Под «некоторыми другими причинами» наверняка подразумевался рак, поскольку именно сородич Йядайи, по словам того, избавил ее от рака. До сих пор она как-то об этом не думала. Поднявшись, она наполнила одну из своих маленьких тарелок орехами – обжаренными, но несолеными – размышляя на тему того, что, по справедливости, должна была бы испытывать к Кахгуяхту чувство благодарности. Машинально Лилит наполнила теми же самыми орехами тарелку Тедиин, которую та протянула ей.
– Вы можете есть безбоязненно любую нашу пищу? – спросила она ровным голосом. – Без боязни отравиться?
– Любая пища твоего мира совершенно безопасна для нас, – ответило ей Кахгуяхт. – Мы адаптировали свой организм к химическим веществам твоего мира.
– А ваша еда… я смогу есть любую вашу еду?
– Нет, к сожалению, ты не сможешь есть почти ничего, что едим мы – для тебя это будет равносильно сильнодействующему яду. На первых порах ты должна будешь проявлять особую осторожность и не употреблять в пищу никаких незнакомых плодов.
– Но этого просто не может быть, это в голове у меня не укладывается – каким образом вы, существа из другого мира, другой солнечной системы, с невероятного края галактики, и вдруг едите нашу еду совершенно свободно, без вреда для себя?
– Ты спала почти два с половиной века – этого времени было достаточно для нас, чтобы приучить себя к новой еде. Как ты считаешь? – вопросом на вопрос ответило оолой.
– Что?
Оолой не повторило свой вопрос.
– Но послушайте, – снова начала она, – каким образом можно научиться есть то, что совсем недавно было смертельно ядовитым для вас?
– У нас были хорошие учителя, Лилит, для которых эта еда не была ядовитой. Я говорю о вас, людях. О ваших телах. Мы изучили вас – и вот результат.
– Я не понимаю.
– Тогда прими доказательство, которое находится у тебя сейчас перед глазами. Мы, оанкали, можем употреблять в пищу все, что ешь ты. Надеюсь этого тебе достаточно в качестве доказательства?
Вот скотина, подумала она. Высокомерная, самоуверенная скотина, пытающаяся относится к ней со снисходительной опекой.

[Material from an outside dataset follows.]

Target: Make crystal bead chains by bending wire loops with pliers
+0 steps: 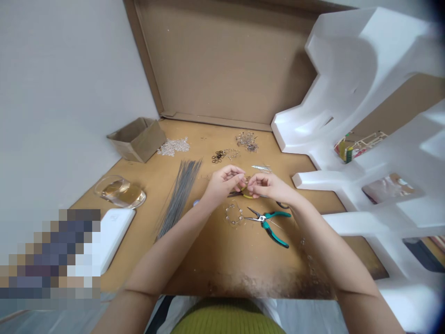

– Значит, вы можете приучить себя есть что угодно? Вообще все что угодно, при этом не отравляясь?
– Такого сказано не было.
Она помолчала, жуя орехи и размышляя над услышанным. Оолой больше ничего не прибавило, и тогда она взглянула на него в упор.
Оолой тоже смотрело на нее, направив в ее сторону головные щупальца.
– Те из нас, кто уже стар, кто живет уже очень давно, могут отравиться, – наконец сказало оно. – Их реакции замедленны. Они не в состоянии вовремя распознать ядовитые субстанции, чтобы успешно нейтрализовать их. Кроме того, могут отравиться также и те, кто по тем или иным причинам, например из-за ранения или по болезни, ослаблен. Их тела заняты самовосстановлением, отвлечены от наблюдения за внешними раздражителями и потому практически беззащитны. И наконец, могут отравиться дети, те, кто еще не научился способам самозащиты.
– Ты хочешь сказать… что отравить вас совсем несложно, если только вы каким-то образом не подготовились к этому заранее, не знаете способов немедленной защиты?
– Не совсем так. Отравить нас на самом деле довольно-таки сложно. Действительно сильнодействующий на нас яд содержится лишь в малом числе плодов и препаратов. К этому относится прежде всего те вещества, к которым мы были уязвимы традиционно, еще с тех пор, когда только готовились покинуть свой мир.
– И что же это, например?
– Зачем ты меня об этом спрашиваешь, Лилит? Что ты станешь делать с этим знанием? Попытаешься отравить ребенка?
Не сводя глаз с оолой, она положила в рот, разжевала и проглотила несколько арахисовых ядрышек, и все это – даже не пытаясь скрыть отрицательного отношения к своему собеседнику.
– Ты сам завел разговор на эту тему, – наконец подала голос Лилит.
– Нет, не я первый заговорил об этом, – спокойно отозвалось оно.
– Значит, ты считаешь, что я способна причинить вред ребенку? – спросила тогда она.